• TASK INSTRUCTIONS
Copy out every line holding the string "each" from the records below.

------ DATA FOR THE TASK ------

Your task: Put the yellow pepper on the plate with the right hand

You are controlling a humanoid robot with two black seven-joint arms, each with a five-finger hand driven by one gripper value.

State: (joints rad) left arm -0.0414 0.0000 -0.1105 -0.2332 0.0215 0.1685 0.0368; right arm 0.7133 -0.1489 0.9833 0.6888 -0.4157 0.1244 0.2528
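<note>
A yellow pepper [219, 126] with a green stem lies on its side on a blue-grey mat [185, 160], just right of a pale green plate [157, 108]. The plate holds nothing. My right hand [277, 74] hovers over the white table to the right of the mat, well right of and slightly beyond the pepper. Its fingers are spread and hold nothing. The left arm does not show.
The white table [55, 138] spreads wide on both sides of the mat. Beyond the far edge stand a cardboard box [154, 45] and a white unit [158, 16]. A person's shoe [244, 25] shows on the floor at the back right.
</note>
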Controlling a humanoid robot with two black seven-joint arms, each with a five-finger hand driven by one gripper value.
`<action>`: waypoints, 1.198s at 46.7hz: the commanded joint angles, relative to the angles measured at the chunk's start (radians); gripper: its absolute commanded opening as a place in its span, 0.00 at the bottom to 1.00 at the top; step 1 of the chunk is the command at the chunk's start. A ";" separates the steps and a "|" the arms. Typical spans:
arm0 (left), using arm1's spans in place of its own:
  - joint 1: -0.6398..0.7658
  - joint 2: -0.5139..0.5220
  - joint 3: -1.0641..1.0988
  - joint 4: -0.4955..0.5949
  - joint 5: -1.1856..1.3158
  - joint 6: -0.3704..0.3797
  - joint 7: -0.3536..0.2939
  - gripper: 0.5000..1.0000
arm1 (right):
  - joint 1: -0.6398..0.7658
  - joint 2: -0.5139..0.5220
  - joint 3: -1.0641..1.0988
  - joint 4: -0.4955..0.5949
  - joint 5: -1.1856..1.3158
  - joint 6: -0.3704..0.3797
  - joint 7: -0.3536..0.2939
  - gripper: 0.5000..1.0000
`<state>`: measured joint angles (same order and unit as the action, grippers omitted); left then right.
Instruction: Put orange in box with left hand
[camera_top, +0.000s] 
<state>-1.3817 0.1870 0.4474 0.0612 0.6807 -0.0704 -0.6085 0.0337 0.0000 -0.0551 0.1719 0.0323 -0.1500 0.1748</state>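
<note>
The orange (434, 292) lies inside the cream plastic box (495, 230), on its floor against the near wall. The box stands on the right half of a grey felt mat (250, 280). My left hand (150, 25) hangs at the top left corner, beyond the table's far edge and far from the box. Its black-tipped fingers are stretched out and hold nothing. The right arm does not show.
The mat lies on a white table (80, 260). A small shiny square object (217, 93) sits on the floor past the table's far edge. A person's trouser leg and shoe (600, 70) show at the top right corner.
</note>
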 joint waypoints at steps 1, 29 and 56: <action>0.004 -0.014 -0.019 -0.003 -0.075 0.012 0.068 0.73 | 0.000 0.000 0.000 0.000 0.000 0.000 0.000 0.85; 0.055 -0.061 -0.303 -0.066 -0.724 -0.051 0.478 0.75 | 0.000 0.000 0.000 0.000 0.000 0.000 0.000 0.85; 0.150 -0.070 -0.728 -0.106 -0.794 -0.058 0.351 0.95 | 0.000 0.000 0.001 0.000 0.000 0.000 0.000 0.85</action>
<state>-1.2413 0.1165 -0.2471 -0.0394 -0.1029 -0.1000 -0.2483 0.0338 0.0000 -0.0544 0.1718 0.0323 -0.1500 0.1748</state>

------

• ANSWER SPACE
You are controlling a humanoid robot with two black seven-joint arms, each with a five-finger hand driven by one gripper value.
Controlling a humanoid robot with two black seven-joint arms, each with a five-finger hand driven by one gripper value.

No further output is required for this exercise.